EDITOR’S COMMENT Before we get going, what I’m about to talk about is in no way, shape or form anything close to a scientific or rigorous analysis of real estate’s early reaction to the first weeks of a Labour government. I haven’t even made a LinkedIn poll. But the thread weaves its way through several stories in this week’s magazine, as does the hope and optimism.

Andrew Coombs was clear. The chief executive of Sirius Real Estate, a UK and German-focused investor, came back to the market last week for its second equity raise in eight months, tapping mostly international investors for £150m from a share sale. The timing was deliberate, a week following the general election. And the reaction – a 400% oversubscribed deal – would almost certainly not have come had overseas investors not been impressed by the first days in power of Starmer, Reeves and co.

The change in government will boost investor appetite for the UK “a great deal”, Coombs predicted, particularly with the US market “increasingly more of a question mark” in the run-up to its own election.

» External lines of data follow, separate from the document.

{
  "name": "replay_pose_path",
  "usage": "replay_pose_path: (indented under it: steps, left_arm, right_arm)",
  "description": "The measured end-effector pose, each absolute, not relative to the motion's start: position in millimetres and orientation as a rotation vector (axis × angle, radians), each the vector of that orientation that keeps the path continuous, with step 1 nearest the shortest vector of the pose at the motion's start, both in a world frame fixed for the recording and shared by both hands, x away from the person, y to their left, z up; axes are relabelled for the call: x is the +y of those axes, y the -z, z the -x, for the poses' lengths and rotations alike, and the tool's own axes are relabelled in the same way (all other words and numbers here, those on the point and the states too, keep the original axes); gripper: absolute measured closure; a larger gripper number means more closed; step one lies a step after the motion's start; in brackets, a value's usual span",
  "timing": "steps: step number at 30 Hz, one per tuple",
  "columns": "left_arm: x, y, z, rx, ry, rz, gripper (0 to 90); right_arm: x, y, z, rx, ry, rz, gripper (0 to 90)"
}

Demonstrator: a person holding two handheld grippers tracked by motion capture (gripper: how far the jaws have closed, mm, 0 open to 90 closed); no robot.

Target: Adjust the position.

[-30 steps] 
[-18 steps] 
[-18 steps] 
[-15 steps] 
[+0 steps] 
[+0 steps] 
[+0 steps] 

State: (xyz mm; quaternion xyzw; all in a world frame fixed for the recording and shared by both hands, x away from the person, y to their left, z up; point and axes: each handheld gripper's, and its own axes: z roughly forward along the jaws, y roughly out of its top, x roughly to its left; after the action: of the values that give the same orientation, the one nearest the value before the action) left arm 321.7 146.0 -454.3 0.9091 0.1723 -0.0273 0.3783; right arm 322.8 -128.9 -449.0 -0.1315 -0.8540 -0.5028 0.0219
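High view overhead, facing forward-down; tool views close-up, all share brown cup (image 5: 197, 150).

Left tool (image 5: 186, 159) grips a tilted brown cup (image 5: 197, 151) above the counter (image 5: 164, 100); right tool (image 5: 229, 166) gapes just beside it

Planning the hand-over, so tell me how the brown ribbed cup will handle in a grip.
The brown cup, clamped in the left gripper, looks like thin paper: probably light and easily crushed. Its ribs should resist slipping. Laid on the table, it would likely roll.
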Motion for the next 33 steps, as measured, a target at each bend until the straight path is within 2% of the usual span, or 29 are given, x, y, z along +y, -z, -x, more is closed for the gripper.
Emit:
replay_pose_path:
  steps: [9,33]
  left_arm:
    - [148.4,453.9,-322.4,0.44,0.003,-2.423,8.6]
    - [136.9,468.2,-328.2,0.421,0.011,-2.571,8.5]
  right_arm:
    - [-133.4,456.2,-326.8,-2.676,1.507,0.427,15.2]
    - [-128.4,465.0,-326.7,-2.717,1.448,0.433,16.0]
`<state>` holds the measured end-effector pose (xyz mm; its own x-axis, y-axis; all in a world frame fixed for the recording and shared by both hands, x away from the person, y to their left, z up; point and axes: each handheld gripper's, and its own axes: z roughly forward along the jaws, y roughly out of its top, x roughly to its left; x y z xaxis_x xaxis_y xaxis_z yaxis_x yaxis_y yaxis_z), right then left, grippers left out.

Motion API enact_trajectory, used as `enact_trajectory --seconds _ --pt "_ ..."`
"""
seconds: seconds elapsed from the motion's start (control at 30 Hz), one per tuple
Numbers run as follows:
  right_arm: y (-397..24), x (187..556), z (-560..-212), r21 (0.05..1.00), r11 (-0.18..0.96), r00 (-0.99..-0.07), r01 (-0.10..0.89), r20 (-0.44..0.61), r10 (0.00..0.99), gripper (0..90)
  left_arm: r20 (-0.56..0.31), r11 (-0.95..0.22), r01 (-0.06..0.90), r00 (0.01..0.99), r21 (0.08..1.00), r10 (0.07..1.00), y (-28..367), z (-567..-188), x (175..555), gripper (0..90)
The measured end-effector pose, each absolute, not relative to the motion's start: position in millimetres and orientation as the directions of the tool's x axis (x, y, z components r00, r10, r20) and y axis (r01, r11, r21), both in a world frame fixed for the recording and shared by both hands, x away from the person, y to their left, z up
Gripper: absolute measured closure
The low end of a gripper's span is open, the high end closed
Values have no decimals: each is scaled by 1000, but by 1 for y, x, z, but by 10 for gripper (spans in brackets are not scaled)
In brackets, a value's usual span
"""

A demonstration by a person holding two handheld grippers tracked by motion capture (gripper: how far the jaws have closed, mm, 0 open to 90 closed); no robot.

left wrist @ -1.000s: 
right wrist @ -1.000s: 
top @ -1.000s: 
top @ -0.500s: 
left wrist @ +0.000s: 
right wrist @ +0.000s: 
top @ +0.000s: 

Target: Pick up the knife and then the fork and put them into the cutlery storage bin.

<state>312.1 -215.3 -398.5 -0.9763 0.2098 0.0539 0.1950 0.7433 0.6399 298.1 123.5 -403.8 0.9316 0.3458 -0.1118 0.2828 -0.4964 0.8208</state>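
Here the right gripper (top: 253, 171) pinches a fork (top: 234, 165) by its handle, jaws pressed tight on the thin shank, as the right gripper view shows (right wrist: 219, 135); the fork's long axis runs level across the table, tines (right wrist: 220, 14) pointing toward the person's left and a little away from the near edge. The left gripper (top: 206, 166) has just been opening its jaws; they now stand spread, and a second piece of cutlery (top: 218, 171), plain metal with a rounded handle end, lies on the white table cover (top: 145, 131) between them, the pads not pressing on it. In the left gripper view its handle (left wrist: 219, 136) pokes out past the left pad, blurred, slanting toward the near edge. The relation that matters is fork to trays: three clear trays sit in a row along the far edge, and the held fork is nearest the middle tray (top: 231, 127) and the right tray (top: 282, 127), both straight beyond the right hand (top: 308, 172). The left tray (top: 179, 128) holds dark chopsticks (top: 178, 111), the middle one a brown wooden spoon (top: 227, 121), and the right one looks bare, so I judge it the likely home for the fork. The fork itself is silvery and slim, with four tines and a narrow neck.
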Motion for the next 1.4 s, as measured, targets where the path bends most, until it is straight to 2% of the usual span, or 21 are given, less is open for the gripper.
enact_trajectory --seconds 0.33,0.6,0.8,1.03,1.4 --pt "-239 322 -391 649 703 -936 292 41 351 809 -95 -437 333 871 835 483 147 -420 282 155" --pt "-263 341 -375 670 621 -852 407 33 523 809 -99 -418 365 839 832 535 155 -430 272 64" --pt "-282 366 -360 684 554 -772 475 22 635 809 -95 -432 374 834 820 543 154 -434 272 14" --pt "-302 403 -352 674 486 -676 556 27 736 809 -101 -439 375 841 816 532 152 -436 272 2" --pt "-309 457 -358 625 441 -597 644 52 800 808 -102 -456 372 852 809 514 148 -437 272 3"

“Investors are saying, ‘You have a stable government in the UK. The transition of power has been orderly. You have a new agenda here’,” Coombs said. “All of a sudden that seems to have switched… It’s no accident at all that we raised money the week after the election. That was always our plan as soon as an election date was named, and that was really important to the international money.”

At the City of London Corporation, planning committee chair Shravan Joshi was equally upbeat. When we sat down a week to the day after the election result, he said the new chancellor’s message about prioritising planning – which the government appears to be following through on in the King’s Speech – “really heartened us here in the Square Mile”.

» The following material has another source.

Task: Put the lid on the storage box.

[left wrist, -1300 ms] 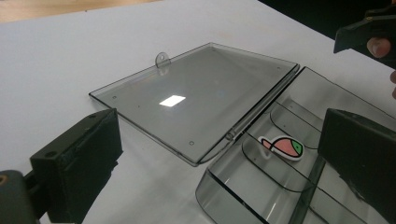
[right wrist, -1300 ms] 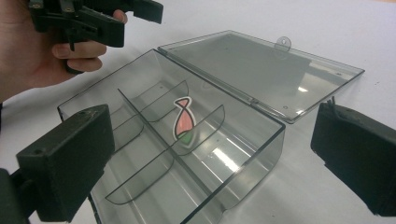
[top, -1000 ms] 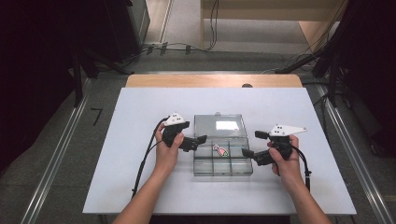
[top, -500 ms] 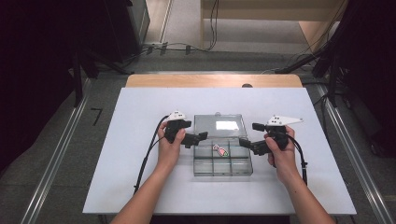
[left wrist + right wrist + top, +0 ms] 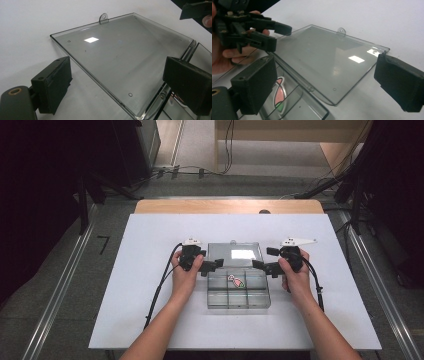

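Right gripper (image 5: 263, 265) has slid in from the right edge side and now sits at the right side of the clear box (image 5: 239, 287), jaws apart, nothing between the pads. Left gripper (image 5: 212, 265) hasn't really moved, at the box's left side; jaws apart and just been closing a little, lid edge between them, pads not touching. Box mid-bench, lid (image 5: 235, 255) flat open toward the far edge. Carrot sticker (image 5: 235, 281) in a compartment. Cables trail toward the near edge.
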A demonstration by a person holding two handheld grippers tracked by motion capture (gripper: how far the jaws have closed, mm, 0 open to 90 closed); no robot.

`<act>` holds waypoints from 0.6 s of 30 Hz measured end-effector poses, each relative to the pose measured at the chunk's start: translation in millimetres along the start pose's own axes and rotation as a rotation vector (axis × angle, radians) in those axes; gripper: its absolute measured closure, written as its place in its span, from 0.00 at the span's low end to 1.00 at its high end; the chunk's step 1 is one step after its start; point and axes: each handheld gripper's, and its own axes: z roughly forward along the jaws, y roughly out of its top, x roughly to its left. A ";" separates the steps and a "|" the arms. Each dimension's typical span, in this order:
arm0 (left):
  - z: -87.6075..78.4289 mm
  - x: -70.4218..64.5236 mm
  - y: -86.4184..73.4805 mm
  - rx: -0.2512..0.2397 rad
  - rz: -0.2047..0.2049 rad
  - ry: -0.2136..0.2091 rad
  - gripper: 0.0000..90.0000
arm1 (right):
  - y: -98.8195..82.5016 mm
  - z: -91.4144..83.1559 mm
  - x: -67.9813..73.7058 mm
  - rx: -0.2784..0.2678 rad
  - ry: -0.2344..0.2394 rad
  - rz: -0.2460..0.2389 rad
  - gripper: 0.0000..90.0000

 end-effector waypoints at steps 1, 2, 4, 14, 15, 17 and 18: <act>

“If Treasury has got an angle on how planning and infrastructure can help boost the economy, those are welcome words for us,” Joshi added. “It’s something we’ve been saying for a long time – but understanding that correlation between the two seems to get lost quite often in the noise of specific applications, or specific issues or concerns in policy. If you really want to drive economic growth, there’s a linear relationship between that and commercial real estate.”

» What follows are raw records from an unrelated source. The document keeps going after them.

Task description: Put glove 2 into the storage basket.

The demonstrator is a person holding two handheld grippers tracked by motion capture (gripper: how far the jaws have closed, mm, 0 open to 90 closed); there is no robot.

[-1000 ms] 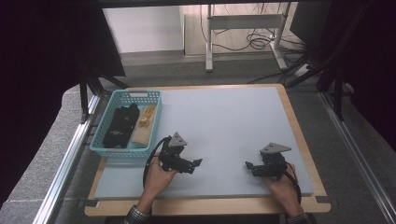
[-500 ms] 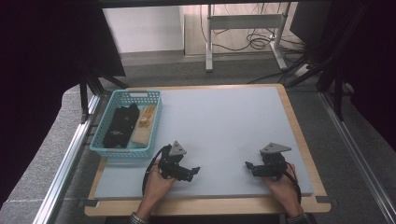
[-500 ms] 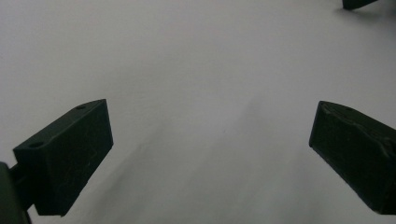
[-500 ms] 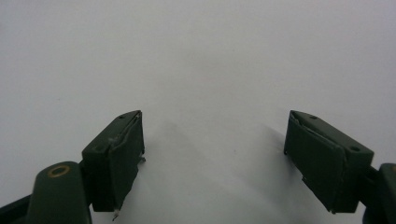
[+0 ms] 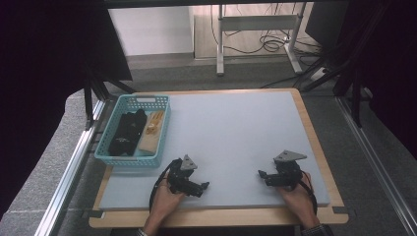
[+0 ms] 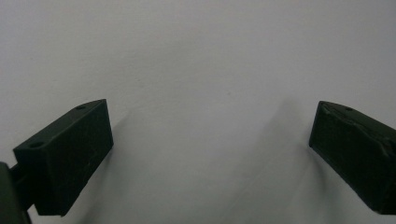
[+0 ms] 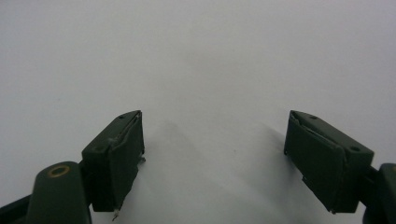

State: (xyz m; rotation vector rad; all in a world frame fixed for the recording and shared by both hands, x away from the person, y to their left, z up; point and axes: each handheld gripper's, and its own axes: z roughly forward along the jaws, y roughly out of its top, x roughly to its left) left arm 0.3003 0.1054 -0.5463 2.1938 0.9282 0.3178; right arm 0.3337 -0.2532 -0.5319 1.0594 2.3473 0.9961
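From above, the left gripper [image 5: 202,187] has drawn back from the basket [image 5: 114,156] toward the tabletop's [image 5: 236,132] near edge; probably gloves remain inside. Both gripper views show fingers [image 6: 70,154] wide, empty, over bare tabletop.

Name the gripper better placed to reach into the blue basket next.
Left. The left gripper, jaws open, sits just off the blue basket; the right gripper, also open, lies far across the mat.

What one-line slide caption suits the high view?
Two open hand-held claws, left claw and right claw, rest on a grey mat beside a blue basket.
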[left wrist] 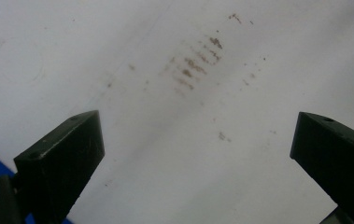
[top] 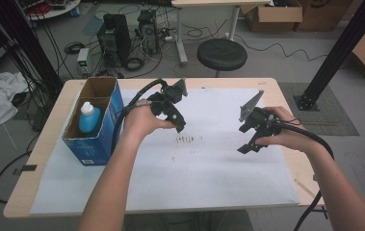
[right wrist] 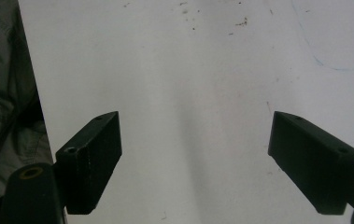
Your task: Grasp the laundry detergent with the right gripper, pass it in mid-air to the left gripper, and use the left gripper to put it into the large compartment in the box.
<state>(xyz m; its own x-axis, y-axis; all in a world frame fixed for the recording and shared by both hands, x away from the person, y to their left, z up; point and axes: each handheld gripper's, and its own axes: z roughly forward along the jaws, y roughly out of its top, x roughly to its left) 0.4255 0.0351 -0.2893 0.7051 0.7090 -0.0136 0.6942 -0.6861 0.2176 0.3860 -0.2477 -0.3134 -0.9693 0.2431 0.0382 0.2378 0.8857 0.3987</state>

And then there are developers. When the chancellor announced plans for a task force to “accelerate stalled housing sites”, she pointed to four projects that exemplified the kind of masterplan she meant: Liverpool Central Docks, Worcester Parkway, Northstowe and Langley Sutton Coldfield.

EG’s Akanksha Soni caught up with the private and public sector parties behind all four to get their reactions to becoming posterchildren for regeneration.

“There is no doubt that a Conservative regime which delivered 15 housing ministers over a 14-year period has left a legacy of unfulfilled promises and inertia that will need significant intervention to overcome,” said Mark Wilkinson, head of development consultancy at Lambert Smith Hampton, which is advising on the 10,000-home, £3bn Northstowe scheme in Cambridgeshire. “The opportunity is now there for the Labour government to work with planning authorities and agencies such as Homes England to create the conditions necessary to expedite delivery of housing.”

At Henry Boot, part of a consortium behind the 10,000-home Worcester Parkway masterplan, chief executive Tim Roberts added: “We welcome the chancellor’s proposals to set up a dedicated task force to accelerate the delivery of important masterplans across the country, creating urgently needed housing, and are pleased that the strategic significance of Worcester Park has been recognised as part of the new government’s appraisal of the housebuilding landscape.”

A couple of months ago any interview with a real estate player would have included them bemoaning a lack of political clarity and certainty holding back their work. Across all of these conversations it feels like there’s a realistic note of hope that what one agent described to me as “the absolute shitshow” of UK politics in recent years has come to an end.